[WHAT TO PRODUCE]
Begin at the top of the records below and print each line exactly until the line containing "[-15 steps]" has been printed; any pictures are to be left out.
[[ EXTRACTED INFORMATION open ]]
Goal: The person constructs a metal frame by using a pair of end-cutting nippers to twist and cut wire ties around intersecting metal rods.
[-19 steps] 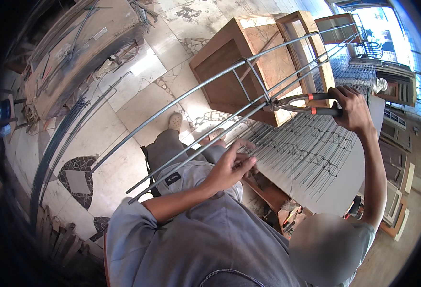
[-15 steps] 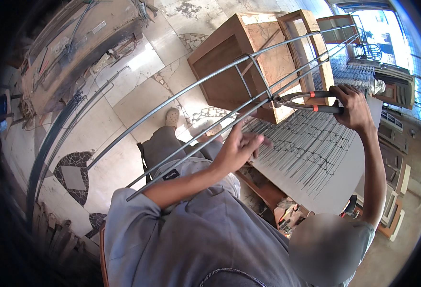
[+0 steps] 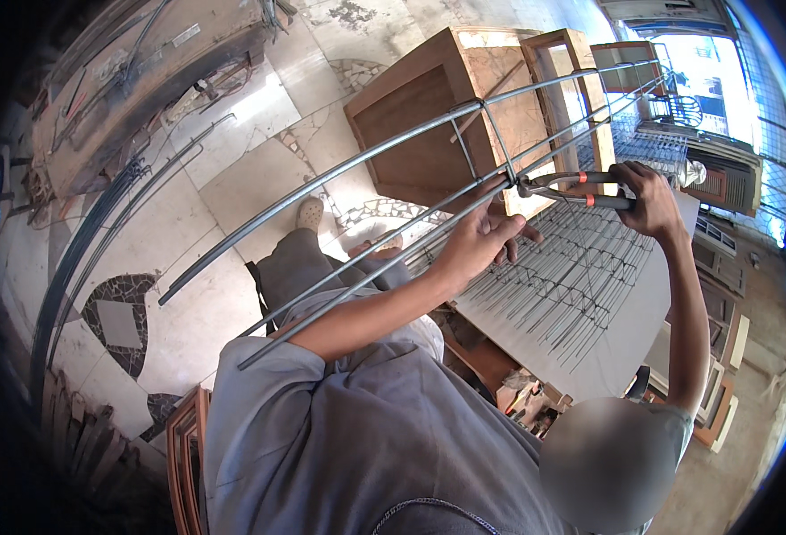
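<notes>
A long cage of steel rebar rods [image 3: 322,178], joined by thin square stirrups, runs slantwise in front of me. My right hand [image 3: 650,198] is wrapped round the black handles of a pair of end-cutting pliers [image 3: 580,187] with red bands. Their jaws sit at a corner where a stirrup meets a lower rod. Just below that joint is my left hand [image 3: 487,241]; its index finger reaches up against the rod. The thumb stands apart, and the other fingers are loosely curled. Any tie wire there is too small to make out.
A wooden cabinet [image 3: 420,116] stands behind the cage. To the right, many thin tied rods [image 3: 562,276] lie on a pale board [image 3: 536,348]. Bent rods [image 3: 90,241] lie on the tiled floor at left, near a worn bench [image 3: 134,98].
My left hand has moved up and right, its index finger now at the joint. The pliers stay at that joint, with my right hand shifted slightly left.
</notes>
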`<state>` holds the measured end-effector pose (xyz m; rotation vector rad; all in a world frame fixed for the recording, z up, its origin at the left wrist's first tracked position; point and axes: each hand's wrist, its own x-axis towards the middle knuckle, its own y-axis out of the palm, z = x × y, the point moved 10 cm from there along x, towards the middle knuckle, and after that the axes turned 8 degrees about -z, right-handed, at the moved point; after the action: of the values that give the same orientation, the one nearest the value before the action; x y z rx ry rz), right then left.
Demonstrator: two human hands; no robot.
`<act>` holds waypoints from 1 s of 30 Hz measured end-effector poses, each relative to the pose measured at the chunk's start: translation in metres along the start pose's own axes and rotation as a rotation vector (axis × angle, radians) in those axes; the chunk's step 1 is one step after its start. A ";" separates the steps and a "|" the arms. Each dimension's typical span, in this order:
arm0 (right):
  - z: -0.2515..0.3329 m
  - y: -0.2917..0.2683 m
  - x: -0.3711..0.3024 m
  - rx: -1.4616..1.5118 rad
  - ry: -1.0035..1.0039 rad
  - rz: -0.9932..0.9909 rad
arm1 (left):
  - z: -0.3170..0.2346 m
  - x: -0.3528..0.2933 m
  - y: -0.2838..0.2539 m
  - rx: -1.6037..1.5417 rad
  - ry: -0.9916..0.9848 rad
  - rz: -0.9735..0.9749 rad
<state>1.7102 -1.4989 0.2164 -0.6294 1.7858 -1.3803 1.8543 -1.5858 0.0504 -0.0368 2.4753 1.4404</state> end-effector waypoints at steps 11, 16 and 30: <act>0.017 -0.004 -0.004 -0.051 0.079 0.037 | -0.001 0.000 -0.001 -0.034 0.010 -0.034; 0.022 0.000 -0.003 -0.056 0.099 0.078 | 0.002 -0.001 -0.005 -0.041 0.023 -0.078; 0.047 -0.023 -0.041 -0.320 0.126 -0.042 | 0.005 -0.002 0.005 -0.244 -0.125 -0.041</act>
<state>1.7707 -1.5007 0.2447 -0.7645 2.1293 -1.1927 1.8567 -1.5796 0.0527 -0.0439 2.1766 1.6653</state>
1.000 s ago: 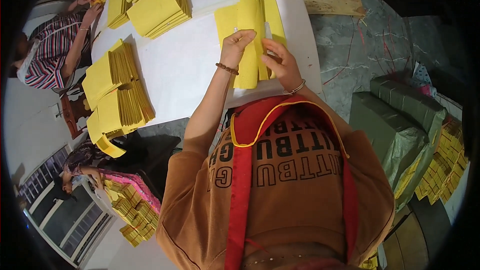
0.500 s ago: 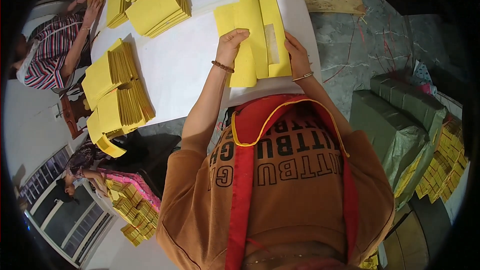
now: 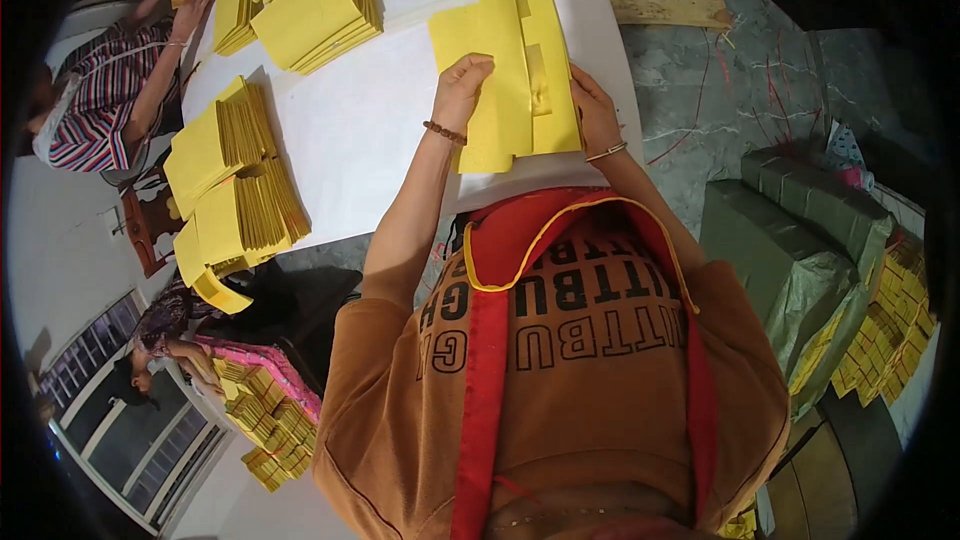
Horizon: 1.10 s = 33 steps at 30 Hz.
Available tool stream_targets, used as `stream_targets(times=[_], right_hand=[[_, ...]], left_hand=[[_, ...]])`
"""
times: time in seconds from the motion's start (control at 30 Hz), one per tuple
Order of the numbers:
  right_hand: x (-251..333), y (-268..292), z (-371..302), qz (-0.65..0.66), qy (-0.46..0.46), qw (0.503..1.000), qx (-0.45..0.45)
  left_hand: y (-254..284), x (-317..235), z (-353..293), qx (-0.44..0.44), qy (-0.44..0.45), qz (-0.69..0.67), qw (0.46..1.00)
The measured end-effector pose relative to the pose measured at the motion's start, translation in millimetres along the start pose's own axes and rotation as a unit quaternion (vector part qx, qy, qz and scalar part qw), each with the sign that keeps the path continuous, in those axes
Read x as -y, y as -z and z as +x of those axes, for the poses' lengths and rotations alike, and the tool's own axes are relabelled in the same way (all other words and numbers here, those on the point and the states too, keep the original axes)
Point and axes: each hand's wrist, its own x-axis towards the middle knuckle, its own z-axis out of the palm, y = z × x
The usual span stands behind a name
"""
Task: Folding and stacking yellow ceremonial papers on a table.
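A yellow envelope blank [image 3: 505, 80] is pinned flat on the white table [image 3: 360, 130] by the left hand [image 3: 462, 90] and gripped at its edge by the right hand [image 3: 592, 112], so its flaps stay aligned.

White table [image 3: 350, 130] on grey stone floor [image 3: 740, 90], barred window [image 3: 130, 410] at lower left.
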Motion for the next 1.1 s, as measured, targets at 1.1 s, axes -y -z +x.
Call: stream_targets(times=[1.1], right_hand=[[-4,2,1,-0.081,0.052,0.995,0.007]], left_hand=[[-10,5,-10,0.011,-0.086,0.231,0.969]])
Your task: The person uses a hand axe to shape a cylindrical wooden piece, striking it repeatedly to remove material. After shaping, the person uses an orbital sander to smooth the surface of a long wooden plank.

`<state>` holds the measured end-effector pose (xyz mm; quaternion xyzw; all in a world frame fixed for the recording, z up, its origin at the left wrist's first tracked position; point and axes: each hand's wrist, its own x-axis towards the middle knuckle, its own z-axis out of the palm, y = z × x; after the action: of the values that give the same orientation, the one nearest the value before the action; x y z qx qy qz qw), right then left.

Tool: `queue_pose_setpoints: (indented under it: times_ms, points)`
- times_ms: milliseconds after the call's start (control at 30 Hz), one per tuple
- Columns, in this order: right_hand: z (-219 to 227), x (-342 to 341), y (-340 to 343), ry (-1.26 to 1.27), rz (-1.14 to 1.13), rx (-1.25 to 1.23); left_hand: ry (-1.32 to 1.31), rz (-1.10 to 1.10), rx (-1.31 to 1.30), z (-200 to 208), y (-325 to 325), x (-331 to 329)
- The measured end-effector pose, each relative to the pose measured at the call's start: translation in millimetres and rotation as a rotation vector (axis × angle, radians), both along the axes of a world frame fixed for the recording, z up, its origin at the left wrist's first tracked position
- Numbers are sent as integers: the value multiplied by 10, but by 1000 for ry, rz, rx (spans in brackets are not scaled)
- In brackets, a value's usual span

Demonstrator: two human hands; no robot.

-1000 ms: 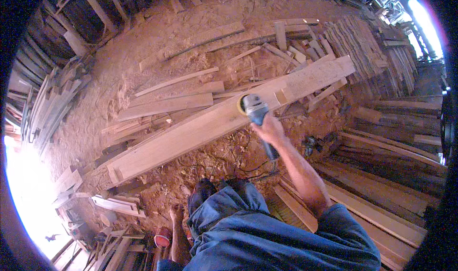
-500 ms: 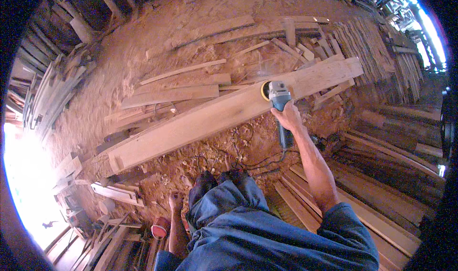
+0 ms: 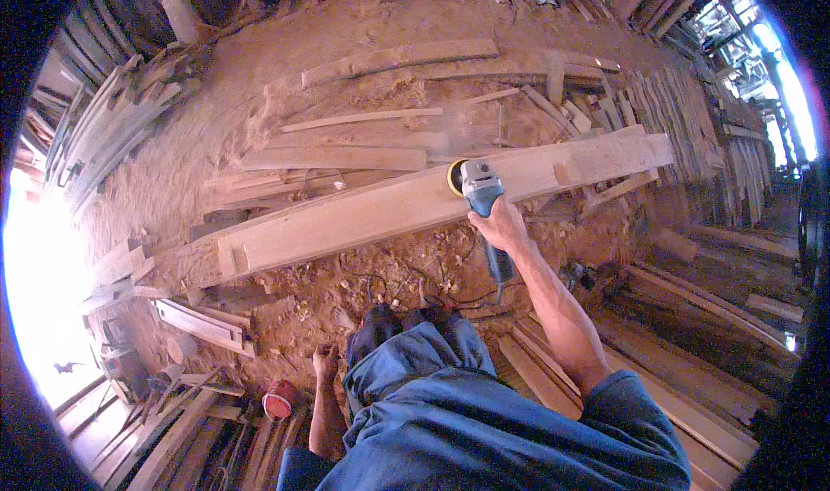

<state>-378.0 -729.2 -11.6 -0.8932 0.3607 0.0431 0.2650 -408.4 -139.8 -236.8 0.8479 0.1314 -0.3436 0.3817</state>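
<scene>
My right hand [image 3: 503, 228] is wrapped round the body of a blue and grey angle grinder [image 3: 482, 194]. A yellow-edged disc [image 3: 454, 178] on the grinder's head meets the upper face of a long, pale wooden plank [image 3: 346, 228], around its middle. Faint dust hangs beyond the disc. The plank slants from lower left to upper right and has a stepped cut near each end. Down by my left leg hangs my left hand [image 3: 325, 362], fingers curled closed, with nothing seen in it and away from the plank.
Loose boards [image 3: 337, 158] lie on the dirt beyond the plank. More planks [image 3: 666, 396] are stacked at my right, with a red bucket [image 3: 278, 400] at lower left. The grinder's dark cord [image 3: 484, 305] runs along the ground near my feet, among wood chips.
My right hand has drawn the grinder leftward along the plank. The whole view has shifted slightly with my head. My left hand still hangs at my side.
</scene>
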Motion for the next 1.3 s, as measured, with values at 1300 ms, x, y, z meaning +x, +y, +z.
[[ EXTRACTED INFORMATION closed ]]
[EXERCISE SOLUTION]
Goal: The person constructs a metal frame by using a pair of end-cutting nippers to twist and cut wire ties around intersecting metal rods.
[-19 steps] 
[-15 steps] 

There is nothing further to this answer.